Der Pächter und der Teufel
Auf einem Gute wohnte ein alter, geiziger Pächter, der jährlich in der teuren Zeit das Korn nur so aufscheffelte. Schon hatte er viel Gold und Silber in Kisten und Koffern aufgehäuft. Allein gegen Arme und Bedürftige war sein Herz hart und mitleidlos. Um die Kirche und um Gottes Wort kümmerte er sich nicht.
An einem Pfingstmorgen wanderte er hinaus auf das Feld, um die Saaten zu besehen und die Ernte zu berechnen. Da kam auf der Landstraße ein Reisewagen mit schwarzen Rappen daher gefahren. Neben dem Gutspächter hielt der Wagen still und ein vornehmer Mann stieg ab. Ein roter Mantel hing ihm weit über die Füße weg, und ein großer spitzer Hut saß ihm auf dem Kopfe. „Habt ihr Korn zum Verkauf?” redete er den Pächter an, „ich gebe euch doppelte Preise.” „Wenn dem so ist,” entgegnete der Pächter, „so können wir ein Geschäft machen, kommt mit und eßt bei mir.” Sie gingen auf das Gutshaus zu. Als sie auf den Hof kamen, flogen die Hühner, Gänse und Puten mit Geschrei davon, als ob ein Raubvogel daher flöge, und der Hofhund knurrte und heulte. „Ein solcher Käufer muß herrlich bewirtet werden,” dachte der Pächter und ließ alles aufsetzen, was das Herz begehrte.
Dem Fremden schmeckte es prächtig, er neckte und scherzte mit der Magd und riß ihr die Schürze ab. Da fiel ihm das Messer nieder. Das Mädchen bückte sich, um es aufzuheben, da sah es an den Füßen des vornehmen Herrn einen Pferde- und einen Krähenfuß. Erschrocken eilte sie zu der Hausfrau. Diese ließ ihren Mann herausrufen und berichtete es ihm. Man wußte sich nicht anders zu helfen und holte den Pastor. Der erschien im Talar mit der Bibel unter dem Arm. Da rief ihm der Fremde entgegen: „Was willst du von mir? Dich kenne ich, du stahlst als Knabe deinem Mitschüler ein Messer.” Der Pastor konnte nichts ausrichten, und der Gast ließ sich das Mahl weiter gut schmecken.

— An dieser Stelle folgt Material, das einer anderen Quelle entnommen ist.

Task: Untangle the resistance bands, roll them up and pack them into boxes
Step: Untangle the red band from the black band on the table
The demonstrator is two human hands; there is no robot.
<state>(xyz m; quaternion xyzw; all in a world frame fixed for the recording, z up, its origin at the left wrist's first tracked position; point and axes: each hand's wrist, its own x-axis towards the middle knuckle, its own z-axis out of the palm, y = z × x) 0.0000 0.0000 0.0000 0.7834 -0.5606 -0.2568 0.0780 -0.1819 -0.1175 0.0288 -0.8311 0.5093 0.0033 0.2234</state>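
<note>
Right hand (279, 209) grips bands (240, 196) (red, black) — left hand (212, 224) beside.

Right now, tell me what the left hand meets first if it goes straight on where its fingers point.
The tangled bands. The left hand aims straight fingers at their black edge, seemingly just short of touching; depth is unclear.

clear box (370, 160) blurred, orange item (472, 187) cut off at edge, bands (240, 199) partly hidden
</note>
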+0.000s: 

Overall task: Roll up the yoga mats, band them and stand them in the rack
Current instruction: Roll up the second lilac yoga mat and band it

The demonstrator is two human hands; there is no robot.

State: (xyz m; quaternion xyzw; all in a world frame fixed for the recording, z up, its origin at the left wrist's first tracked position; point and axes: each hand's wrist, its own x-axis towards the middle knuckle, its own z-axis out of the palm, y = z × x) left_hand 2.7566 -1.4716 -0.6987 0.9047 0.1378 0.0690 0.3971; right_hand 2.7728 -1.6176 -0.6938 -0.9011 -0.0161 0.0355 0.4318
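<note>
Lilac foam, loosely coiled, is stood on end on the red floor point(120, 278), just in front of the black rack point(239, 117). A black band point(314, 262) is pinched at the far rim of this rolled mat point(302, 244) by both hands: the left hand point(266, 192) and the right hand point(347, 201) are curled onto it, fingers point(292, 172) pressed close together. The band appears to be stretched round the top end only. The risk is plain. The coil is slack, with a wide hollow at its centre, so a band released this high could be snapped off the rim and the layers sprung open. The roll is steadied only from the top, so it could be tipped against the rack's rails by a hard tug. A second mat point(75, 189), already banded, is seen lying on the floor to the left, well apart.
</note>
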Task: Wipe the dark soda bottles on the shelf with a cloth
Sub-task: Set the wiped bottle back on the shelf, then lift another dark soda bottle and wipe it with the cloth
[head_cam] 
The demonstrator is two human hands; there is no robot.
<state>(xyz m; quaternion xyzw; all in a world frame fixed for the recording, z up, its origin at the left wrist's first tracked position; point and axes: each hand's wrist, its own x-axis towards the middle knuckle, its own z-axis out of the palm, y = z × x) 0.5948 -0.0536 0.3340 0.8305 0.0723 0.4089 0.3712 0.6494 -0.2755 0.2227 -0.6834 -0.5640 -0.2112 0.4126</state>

Inzwischen holte man den Pastor aus einem anderen Kirchdorf. Auch er kam im Talar mit der Bibel an. „Weh! Weh!” jammerte da der Mittagsgast und schauderte in eine Ecke zurück. „Erbarme dich mein!” „Du bist in meiner Gewalt,” sprach der Geistliche, „du kommst nicht anders aus der Stube als durch diese Tür und an dieser Bibel vorbei!” Nun erhob sich draußen ein Tosen, als wenn ein Sturmwind heranzieht. Ein blauer Nebel sammelte sich über dem Hause. Den Leuten ward angst und bange, und sie drängten sich alle um den Pastor. „Nun,” gebot dieser, „so öffnet das Fenster! Fahre aus, du unsauberer Geist!”
Da sauste und brauste es hinaus mit Donnerkrachen. Die Fensterlucht (Bodenfenster; R. R.) war ausgerissen. Der Nebel verschwand. Auf dem Scheunengiebel gegenüber aber saß der Höllenfürst und lachte sie alle aus. Dann verschwand er unter Donner und Blitz in die Lüfte.